> [Data extracted from a collection]:
^^^^^^^^

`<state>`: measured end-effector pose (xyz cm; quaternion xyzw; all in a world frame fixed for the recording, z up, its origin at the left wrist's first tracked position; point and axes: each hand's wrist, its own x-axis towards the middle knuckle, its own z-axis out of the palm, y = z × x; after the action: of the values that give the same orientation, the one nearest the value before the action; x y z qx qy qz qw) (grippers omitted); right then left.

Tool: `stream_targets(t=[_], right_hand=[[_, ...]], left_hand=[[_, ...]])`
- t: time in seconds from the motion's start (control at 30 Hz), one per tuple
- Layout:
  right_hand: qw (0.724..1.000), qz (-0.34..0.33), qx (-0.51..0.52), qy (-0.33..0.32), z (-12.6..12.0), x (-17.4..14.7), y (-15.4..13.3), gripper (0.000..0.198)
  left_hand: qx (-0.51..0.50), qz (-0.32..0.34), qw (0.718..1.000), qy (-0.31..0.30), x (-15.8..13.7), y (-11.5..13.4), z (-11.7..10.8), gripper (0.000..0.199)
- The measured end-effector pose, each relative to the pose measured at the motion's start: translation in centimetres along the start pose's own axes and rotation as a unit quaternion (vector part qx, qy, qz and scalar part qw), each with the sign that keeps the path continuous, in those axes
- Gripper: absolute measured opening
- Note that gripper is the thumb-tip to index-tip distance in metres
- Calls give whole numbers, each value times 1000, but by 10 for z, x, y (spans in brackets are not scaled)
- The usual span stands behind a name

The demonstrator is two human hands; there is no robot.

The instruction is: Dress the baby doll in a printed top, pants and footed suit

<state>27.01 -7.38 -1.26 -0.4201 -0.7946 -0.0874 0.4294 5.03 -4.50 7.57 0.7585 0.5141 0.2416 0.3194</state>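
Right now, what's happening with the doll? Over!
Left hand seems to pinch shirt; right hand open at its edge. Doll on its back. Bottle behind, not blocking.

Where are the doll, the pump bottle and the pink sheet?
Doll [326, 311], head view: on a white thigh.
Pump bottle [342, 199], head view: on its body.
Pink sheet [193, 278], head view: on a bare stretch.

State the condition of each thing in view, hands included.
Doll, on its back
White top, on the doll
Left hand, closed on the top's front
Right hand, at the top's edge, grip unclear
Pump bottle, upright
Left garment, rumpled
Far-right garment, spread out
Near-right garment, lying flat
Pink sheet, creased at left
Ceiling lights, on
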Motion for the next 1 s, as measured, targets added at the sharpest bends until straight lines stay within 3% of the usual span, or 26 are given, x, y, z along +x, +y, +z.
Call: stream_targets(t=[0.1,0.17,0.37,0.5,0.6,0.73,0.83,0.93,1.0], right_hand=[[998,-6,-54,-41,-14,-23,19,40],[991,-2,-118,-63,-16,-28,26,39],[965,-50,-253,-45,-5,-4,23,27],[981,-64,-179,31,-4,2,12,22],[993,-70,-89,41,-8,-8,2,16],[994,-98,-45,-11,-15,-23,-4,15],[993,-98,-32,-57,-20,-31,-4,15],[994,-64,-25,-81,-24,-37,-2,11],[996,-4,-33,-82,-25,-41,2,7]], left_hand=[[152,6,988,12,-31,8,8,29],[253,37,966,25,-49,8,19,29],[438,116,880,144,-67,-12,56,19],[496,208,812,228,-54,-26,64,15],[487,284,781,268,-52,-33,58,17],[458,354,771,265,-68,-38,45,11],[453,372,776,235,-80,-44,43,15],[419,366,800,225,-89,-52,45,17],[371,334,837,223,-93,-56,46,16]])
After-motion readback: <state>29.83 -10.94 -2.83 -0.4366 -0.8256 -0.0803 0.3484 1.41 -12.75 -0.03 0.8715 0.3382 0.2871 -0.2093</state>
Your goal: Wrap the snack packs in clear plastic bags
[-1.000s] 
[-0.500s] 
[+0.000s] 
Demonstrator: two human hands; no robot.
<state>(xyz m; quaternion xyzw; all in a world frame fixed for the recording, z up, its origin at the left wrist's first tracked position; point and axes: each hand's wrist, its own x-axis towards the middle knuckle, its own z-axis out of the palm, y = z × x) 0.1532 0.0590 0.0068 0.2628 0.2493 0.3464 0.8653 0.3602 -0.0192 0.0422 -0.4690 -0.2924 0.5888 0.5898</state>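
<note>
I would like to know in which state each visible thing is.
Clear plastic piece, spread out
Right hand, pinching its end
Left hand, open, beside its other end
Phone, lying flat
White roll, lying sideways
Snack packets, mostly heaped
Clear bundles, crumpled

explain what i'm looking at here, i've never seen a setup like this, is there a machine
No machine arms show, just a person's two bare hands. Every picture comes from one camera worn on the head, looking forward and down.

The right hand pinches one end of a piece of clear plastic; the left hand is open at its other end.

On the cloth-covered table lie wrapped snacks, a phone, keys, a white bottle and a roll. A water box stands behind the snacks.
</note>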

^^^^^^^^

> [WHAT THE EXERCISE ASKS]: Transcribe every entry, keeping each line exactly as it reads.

> [SOLUTION BELOW]:
`<state>`: measured end-effector pose (xyz cm; quaternion xyzw; all in a world frame fixed for the recording, z up, its origin at the left wrist's first tracked position; point and axes: each hand's wrist, its own x-axis towards the middle knuckle, its own z-axis out of the palm, y = z × x; after the action: of the values that give the same orientation, the one nearest the value before the action; x y z qx qy qz qw) (grippers omitted); right then left.

Tool: `stream_targets(t=[_], right_hand=[[_, ...]], left_hand=[[_, ...]])`
- t: time in seconds from the motion's start (control at 30 Hz), one per tuple
- Layout:
  right_hand: qw (0.724..1.000), qz (-0.34..0.33), qx (-0.51..0.52), qy (-0.33..0.32), z (-12.6..12.0), x (-17.4..14.7), y (-15.4..13.3), gripper (0.000..0.198)
  left_hand: qx (-0.51..0.50), qz (-0.32..0.34), qw (0.718..1.000), qy (-0.31..0.30), x (-15.8..13.7), y (-11.5..13.4), z (-11.7..10.8), gripper (0.000..0.199)
- The measured end-effector pose, each relative to the pose measured at the motion's start: translation in centimetres along the start pose's own axes and rotation as a unit quaternion (vector part qx, qy, qz and scalar part qw), each with the sign that keeps the path continuous, in those axes
- Gripper: absolute measured opening
- Note that gripper is the thumb-tip to index-tip distance in metres
- Calls give whole numbers, each value times 1000, but by 10 for z, x, y (spans in brackets are not scaled)
- The usual span stands behind a name

The demonstrator is two human hands; there is no robot.

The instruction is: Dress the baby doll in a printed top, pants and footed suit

<state>27.01 -7.38 -1.26 -0.4201 -0.7946 -0.0874 0.4294 5.03 -4.50 7.57 0.7585 0.5141 0.2416 0.3194</state>
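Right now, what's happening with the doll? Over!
Left hand seems to pinch shirt; right hand open at its edge. Doll on its back. Bottle behind, not blocking.

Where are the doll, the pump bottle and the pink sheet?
Doll [326, 311], head view: on a white thigh.
Pump bottle [342, 199], head view: on its body.
Pink sheet [193, 278], head view: on a bare stretch.

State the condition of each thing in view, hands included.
Doll, on its back
White top, on the doll
Left hand, closed on the top's front
Right hand, at the top's edge, grip unclear
Pump bottle, upright
Left garment, rumpled
Far-right garment, spread out
Near-right garment, lying flat
Pink sheet, creased at left
Ceiling lights, on
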Motion for the next 1 s, as measured, targets added at the sharpest bends until straight lines stay within 3% of the usual span, or 26 are given, x, y, z along +x, +y, +z.
Call: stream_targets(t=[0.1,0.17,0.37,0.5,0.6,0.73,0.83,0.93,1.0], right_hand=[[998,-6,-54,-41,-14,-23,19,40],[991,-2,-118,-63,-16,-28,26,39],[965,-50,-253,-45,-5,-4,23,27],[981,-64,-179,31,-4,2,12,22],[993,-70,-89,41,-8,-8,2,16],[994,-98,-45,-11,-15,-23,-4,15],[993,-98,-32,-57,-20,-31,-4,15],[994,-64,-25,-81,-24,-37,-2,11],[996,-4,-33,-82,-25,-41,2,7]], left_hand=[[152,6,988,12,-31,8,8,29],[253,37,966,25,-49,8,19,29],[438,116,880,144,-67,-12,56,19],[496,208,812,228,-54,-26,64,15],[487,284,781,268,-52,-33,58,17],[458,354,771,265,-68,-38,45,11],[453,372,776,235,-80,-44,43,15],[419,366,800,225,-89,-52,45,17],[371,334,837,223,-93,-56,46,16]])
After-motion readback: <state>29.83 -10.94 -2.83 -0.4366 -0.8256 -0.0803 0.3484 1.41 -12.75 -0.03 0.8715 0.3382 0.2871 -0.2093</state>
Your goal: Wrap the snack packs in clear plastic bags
[-1.000s] 
[-0.500s] 
[+0.000s] 
Demonstrator: two human hands; no robot.
<state>(xyz m; quaternion xyzw; all in a world frame fixed for the recording, z up, its origin at the left wrist's first tracked position; point and axes: each hand's wrist, its own x-axis towards the middle knuckle, its own z-axis out of the palm, y = z × x) 0.1532 0.0590 0.0068 0.2628 0.2493 0.3464 0.8653 0.3602 -0.0192 0.0422 -0.4690 -0.2924 0.5888 0.5898</state>
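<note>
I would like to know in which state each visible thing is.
Clear plastic piece, spread out
Right hand, pinching its end
Left hand, open, beside its other end
Phone, lying flat
White roll, lying sideways
Snack packets, mostly heaped
Clear bundles, crumpled

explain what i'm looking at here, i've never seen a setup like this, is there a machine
No machine arms show, just a person's two bare hands. Every picture comes from one camera worn on the head, looking forward and down.

The right hand pinches one end of a piece of clear plastic; the left hand is open at its other end.

On the cloth-covered table lie wrapped snacks, a phone, keys, a white bottle and a roll. A water box stands behind the snacks.
</note>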

The response to this exercise is complete.